Cas stared at Dean in puzzlement, tilting his head. “I do not require urination, Dean.”

“No, man,” Dean shook his head with a chuckle. “I know that. I just thought you might want to stretch your legs before we get back on the road.”

“Oh.” Cas looked down at his legs, then over to the station's mini-mart. They'd never found out where Ophelia's men had bagged Cas, and for a split second Dean was afraid it had been some place like this. “I...suppose this vehicle can be confining.”

Dean chuckled and rested a hand on his friend's shoulder. “I'll let that slide 'cause Baby knows you're still a little loopy. Come on, man.”

Cas finally nodded, unwrapping himself from the blanket to follow Dean into the station. The angel was wearing some of the spare clothes Dean kept on-hand for him—jeans and a henley that was a size too big on Dean, which made it ideal to wear over bandages.

The hunter had mixed feelings about what Sam called the “Cas bag”. Yeah, sure, it came in handy...but Dean had been putting it together while his friend was human. It had started simple enough—a nice shirt in case Cas got a real date, some day-to-day clothes, and a set of plaid pajamas since Cas had been fascinated that humans kept special clothing just to sleep in. But things had gone south with the Gadreel thing, then Cas had his grace back, then the Mark, and Dean had just kept the bag in his trunk and slowly added to it.
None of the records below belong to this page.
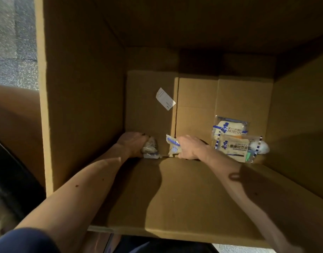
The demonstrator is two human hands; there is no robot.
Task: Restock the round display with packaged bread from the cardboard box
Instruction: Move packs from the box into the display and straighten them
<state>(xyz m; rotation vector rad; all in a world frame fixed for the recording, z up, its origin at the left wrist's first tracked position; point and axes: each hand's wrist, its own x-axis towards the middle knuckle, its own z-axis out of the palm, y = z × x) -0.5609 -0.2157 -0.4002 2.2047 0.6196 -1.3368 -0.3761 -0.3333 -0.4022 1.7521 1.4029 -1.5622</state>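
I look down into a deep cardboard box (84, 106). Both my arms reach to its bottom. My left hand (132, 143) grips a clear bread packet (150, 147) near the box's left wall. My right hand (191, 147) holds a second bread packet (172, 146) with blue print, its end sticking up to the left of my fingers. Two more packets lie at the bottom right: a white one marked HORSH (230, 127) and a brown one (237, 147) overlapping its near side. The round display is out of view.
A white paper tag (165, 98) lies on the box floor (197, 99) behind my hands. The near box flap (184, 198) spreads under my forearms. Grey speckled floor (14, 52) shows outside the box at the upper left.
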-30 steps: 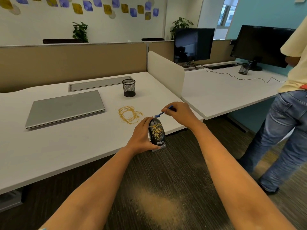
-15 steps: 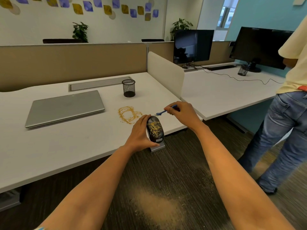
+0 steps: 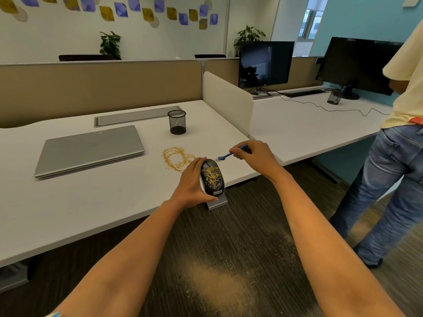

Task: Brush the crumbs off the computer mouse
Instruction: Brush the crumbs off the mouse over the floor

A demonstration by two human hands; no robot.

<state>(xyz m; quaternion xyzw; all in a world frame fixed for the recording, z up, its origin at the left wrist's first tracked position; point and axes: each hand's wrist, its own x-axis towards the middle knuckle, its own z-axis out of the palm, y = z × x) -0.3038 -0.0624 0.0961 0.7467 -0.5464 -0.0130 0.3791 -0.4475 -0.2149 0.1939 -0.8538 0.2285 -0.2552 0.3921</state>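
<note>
Two hands share this job: my left hand [image 3: 191,183] wraps the computer mouse [image 3: 212,180] from its left side, grip closed on the body, holding it at the near edge of the bench [image 3: 96,202] with its back facing up and slightly toward me. My right hand [image 3: 253,156] pinches a small blue brush [image 3: 230,153] by the handle, grip closed on it, bristle end pointing left and hovering just beyond the mouse's front, apart from it.

Yellow crumbs [image 3: 211,176] cover most of the mouse's top, so I judge the brushing has barely begun. To do it well, I should lower the bristles onto the far end of the shell and draw short, light strokes toward me, so the crumbs fall past the bench edge to the floor [image 3: 217,287], where a dusty patch already lies. Tilting the mouse a little more should help them slide. I must keep my left thumb clear of the brush's path.

Both forearms reach forward, nearly straight, the right wrist bent inward toward the mouse. A ring of spilled crumbs [image 3: 177,159] sits on the bench just behind my left hand.
</note>
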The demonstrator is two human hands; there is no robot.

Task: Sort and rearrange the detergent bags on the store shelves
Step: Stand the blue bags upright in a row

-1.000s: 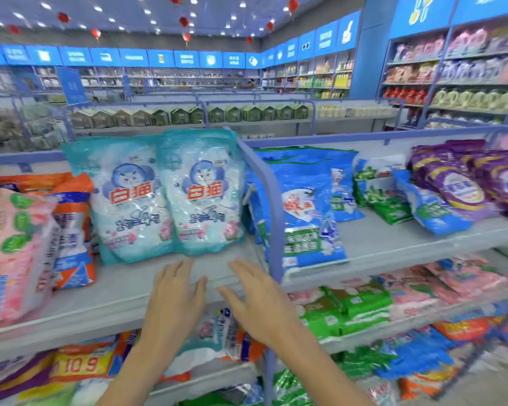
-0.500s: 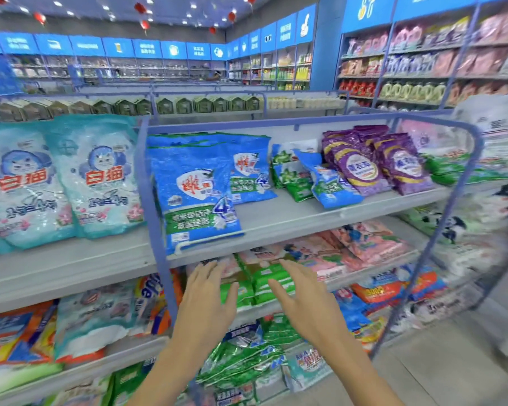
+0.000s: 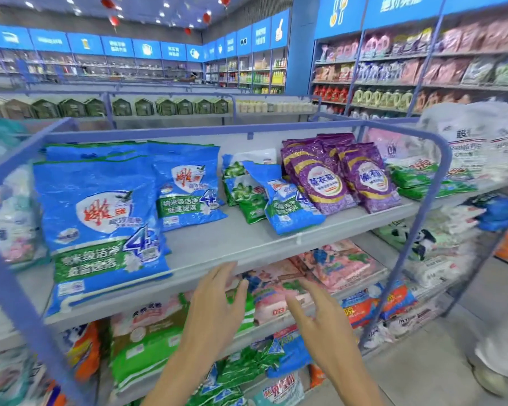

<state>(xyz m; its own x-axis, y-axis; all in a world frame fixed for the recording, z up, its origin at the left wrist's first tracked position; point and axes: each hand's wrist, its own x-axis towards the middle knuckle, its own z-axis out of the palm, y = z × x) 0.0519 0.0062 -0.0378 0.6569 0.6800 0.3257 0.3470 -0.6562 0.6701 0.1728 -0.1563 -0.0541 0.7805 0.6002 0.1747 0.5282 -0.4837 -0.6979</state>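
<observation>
The large blue detergent bag [image 3: 100,224] lies on the grey top shelf [image 3: 232,241] and reaches its front edge. To the right of this bag are a smaller blue-green bag [image 3: 288,200], then two purple bags [image 3: 335,177]. Below and right of it, the left hand [image 3: 214,300] and, further right, the right hand [image 3: 320,312] are both released, fingers relaxed, grasping nothing.

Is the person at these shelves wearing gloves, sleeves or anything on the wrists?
No. The left hand and right hand are bare, with no gloves and no rings that I can see. The left forearm and right forearm are uncovered too: no sleeve, watch or band shows down to the picture's lower edge.
</observation>
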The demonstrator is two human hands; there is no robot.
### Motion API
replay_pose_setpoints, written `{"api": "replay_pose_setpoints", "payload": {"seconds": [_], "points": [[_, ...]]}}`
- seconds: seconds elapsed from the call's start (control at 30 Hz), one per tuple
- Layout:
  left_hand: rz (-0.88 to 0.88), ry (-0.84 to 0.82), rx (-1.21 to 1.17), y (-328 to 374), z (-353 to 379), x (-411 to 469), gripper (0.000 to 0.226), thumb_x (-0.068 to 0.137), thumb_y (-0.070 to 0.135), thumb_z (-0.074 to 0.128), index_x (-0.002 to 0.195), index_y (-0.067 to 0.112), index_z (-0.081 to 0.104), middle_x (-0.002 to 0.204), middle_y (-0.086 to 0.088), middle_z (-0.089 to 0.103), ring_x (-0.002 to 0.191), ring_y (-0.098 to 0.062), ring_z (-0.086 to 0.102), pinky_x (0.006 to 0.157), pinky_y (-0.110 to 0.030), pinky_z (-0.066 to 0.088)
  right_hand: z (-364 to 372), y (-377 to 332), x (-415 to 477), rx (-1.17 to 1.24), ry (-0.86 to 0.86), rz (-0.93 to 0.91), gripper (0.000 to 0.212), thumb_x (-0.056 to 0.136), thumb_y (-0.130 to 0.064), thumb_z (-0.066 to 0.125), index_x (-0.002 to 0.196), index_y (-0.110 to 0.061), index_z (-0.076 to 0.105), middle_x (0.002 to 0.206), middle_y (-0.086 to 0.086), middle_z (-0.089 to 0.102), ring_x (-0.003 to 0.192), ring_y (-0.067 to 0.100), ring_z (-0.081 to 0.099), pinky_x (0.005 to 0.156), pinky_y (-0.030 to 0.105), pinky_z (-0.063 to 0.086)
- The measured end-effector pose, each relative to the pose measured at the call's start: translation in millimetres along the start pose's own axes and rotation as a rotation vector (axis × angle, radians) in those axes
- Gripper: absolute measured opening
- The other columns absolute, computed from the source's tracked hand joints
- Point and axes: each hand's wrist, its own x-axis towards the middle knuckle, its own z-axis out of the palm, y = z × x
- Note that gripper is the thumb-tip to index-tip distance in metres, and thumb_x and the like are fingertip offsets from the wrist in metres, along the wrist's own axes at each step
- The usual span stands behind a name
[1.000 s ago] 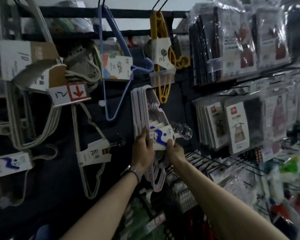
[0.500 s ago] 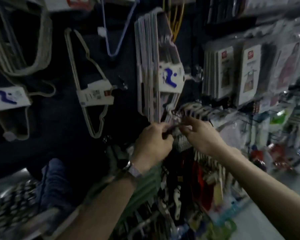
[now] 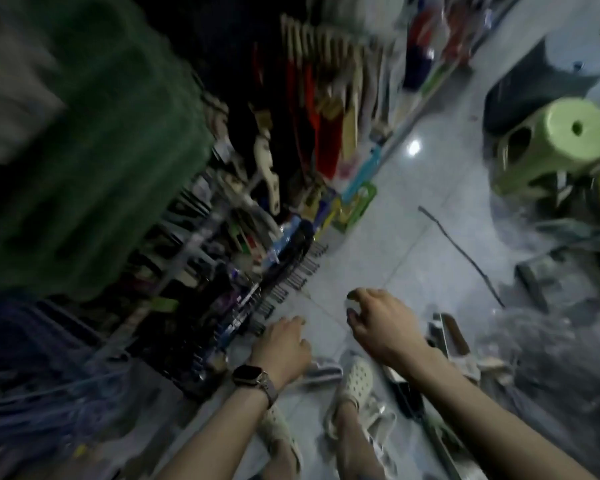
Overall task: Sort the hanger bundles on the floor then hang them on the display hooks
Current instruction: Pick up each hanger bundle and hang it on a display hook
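The view points down at the pale tiled floor [image 3: 378, 237] and is blurred by motion. My left hand [image 3: 281, 348], a watch on its wrist, hangs over the floor with loosely curled fingers and holds nothing. My right hand [image 3: 378, 320] hovers beside it, fingers also loosely bent and empty. Just right of that hand lies a pale hanger bundle [image 3: 445, 337] on the floor, partly hidden by my forearm. A heap of clear plastic-wrapped bundles [image 3: 551, 358] sits further right. The display hooks with the hung hangers are out of view.
A low rack of goods on metal pegs [image 3: 291, 275] runs along the left. My feet in white clogs [image 3: 357, 375] stand below the hands. A green plastic stool [image 3: 561, 140] lies at the upper right, and a thin dark rod [image 3: 465, 251] lies on the tiles.
Both hands let go of the pink hanger bundle on the wall hook and dropped down. The view swung from the hanger wall to the floor.
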Motion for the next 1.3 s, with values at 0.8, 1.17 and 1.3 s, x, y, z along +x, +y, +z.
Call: {"api": "replay_pose_setpoints", "payload": {"seconds": [0.8, 1.17, 1.3], "points": [[-0.15, -0.048, 0.321, -339.4, 504.4, 293.0, 0.098, 0.072, 0.025, 0.085, 0.148, 0.013, 0.024, 0.14, -0.014, 0.042, 0.126, -0.032, 0.049, 0.097, -0.045, 0.05, 669.7, 153.4, 136.1, -0.273, -0.321, -0.048, 0.093, 0.082, -0.027, 0.078, 0.156, -0.012, 0.023, 0.144, 0.013, 0.041, 0.128, 0.032, 0.045, 0.113, 0.048, 0.04], [-0.052, 0.035, 0.133, -251.4, 383.4, 211.5, 0.088, 0.07, 0.021, 0.082, 0.145, 0.019, 0.036, 0.134, -0.009, 0.046, 0.122, -0.031, 0.049, 0.089, -0.046, 0.052, 511.9, 140.3, 94.8, -0.233, -0.258, -0.027, 0.086, 0.073, -0.027, 0.085, 0.144, -0.013, 0.039, 0.135, 0.01, 0.047, 0.119, 0.029, 0.05, 0.097, 0.043, 0.05], [0.021, 0.131, 0.042, -173.3, 295.7, 155.8, 0.084, 0.071, 0.019, 0.08, 0.146, 0.018, 0.042, 0.133, -0.008, 0.055, 0.119, -0.032, 0.054, 0.091, -0.043, 0.051, 385.5, 126.4, 57.7, -0.186, -0.203, 0.022, 0.09, 0.073, -0.029, 0.083, 0.149, -0.014, 0.038, 0.14, 0.009, 0.047, 0.126, 0.03, 0.05, 0.103, 0.043, 0.049]]}}
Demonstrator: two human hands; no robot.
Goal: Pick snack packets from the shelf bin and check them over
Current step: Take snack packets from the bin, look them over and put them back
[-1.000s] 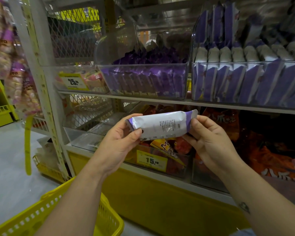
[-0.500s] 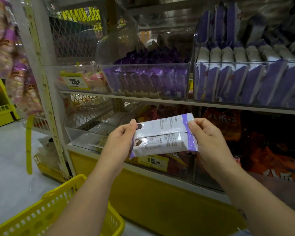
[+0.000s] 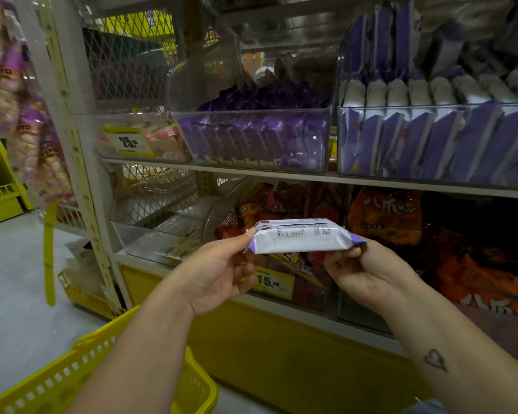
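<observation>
Tipped flatter than before, the snack packet [image 3: 302, 238] looks light, crinkly and slippery, with fingers [image 3: 242, 239] of the left hand [image 3: 219, 273] and right hand [image 3: 368, 270] pinching its crimped ends, the surest hold.

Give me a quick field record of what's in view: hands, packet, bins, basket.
held item: one white snack packet with purple ends, roughly level, printed side towards the camera
left hand: pinches the packet's left end
right hand: holds its right end
similar stock: clear bin, upper shelf right, packed with upright white-and-purple packets
basket: yellow basket, lower left, under the left forearm; contents not visible
price tag: yellow, reads 15, on the lower bin below the packet
</observation>
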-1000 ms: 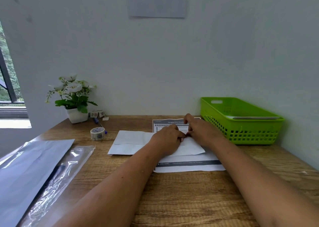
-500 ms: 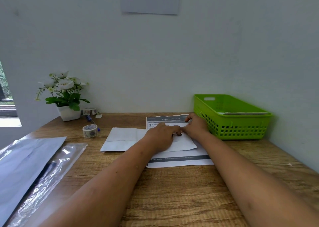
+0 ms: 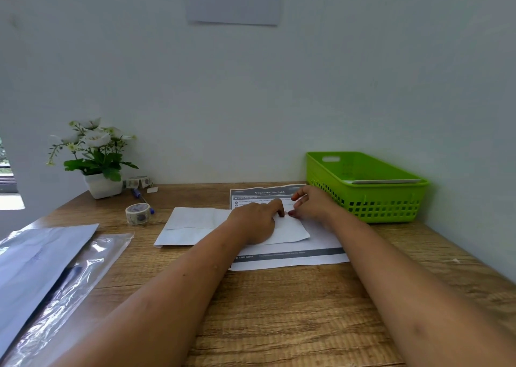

No one ever needed to know it had started life as a “'Steve' bag”.

Dean finished up in the bathroom and headed out to find Cas in the store, easily spotting Sammy at the coffeemaker filling up three cups. Cas was in the candy aisle, squinting down at the little bright packages. “Find something?” Dean asked pausing to snag a few flavors of beef jerky for the road.

“How does one 'taste the rainbow', Dean?”

“What?” Dean sidled up to Cas and looked down at the package in his friend's hands. “You mean to tell me you never tried Skittles?”

Cas shrugged. “The thought never occurred to me.”

“All those months you were human and you didn't try candy.”

“I had other things on my mind, Dean.”

Dean held his hands up in surrender, but snagged the pack from Cas's hands plus a few other flavors, and some peanut M&Ms for good measure. “Right. Taste test time.”

“But I'll only taste the molecules,” Cas protested, trailing Dean up to the counter where Sam was already waiting with the coffee, bitch-face firmly in place.

“They're, like, 95% chemical anyway,” Dean called back, slapping the packages on the counter. “Cas has never had Skittles.”

Sam just shook his head as the cashier bagged up the candy and beef jerky. “Do you really think that's the right thing to give him right now?”

“What? Everyone likes Skittles!”

“I don't.”

“Okay,” Dean stuck a finger in Sam's face as the younger Winchester paid the cashier. “Everyone _cool_ likes Skittles.”

“And what if Cas doesn't like Skittles?” Sam called after him, juggling the three cups of coffee until Cas took one out of his hands.

“He'll like them,” Dean replied, sliding back behind the steering wheel. “Trust me, Sammy.”

Sam shook his head and climbed in the backseat, leaving a bewildered Cas to take the front. “Sam?” the angel asked as Sam passed the blanket out.

'The view is better up there,” Sam explained, waving his hand. “Besides, it's my turn to nap.”

Finally, Cas hesitantly climbed into the front seat and awkwardly tucked the blanket around himself with one hand—until Dean rescued the coffee that very nearly dumped all over Baby's dashboard so that the angel could properly secure the blanket in place. “You still cold?” Dean asked as Cas took the coffee back with a murmur of thanks.

Cas shrugged. “It will get better.”

That was all he said, any time they asked about his injuries. Dean sighed and shared a glance with Sam through the rearview mirror. It was obvious, now, that the younger Winchester was hoping his older brother could get Cas to open up more about how he was feeling, but as Dean pulled back on the road and Cas seemed to shuffle himself down in his blanket he wasn't so sure.

Well. Plan Skittles, then.

“Hey, here,” Dean tossed one of the packages at the angel. “We'll start with the original—that one's the best any way.”

Cas stared down at the bright red package, running the tips of his fingers across the letters. “Dean...”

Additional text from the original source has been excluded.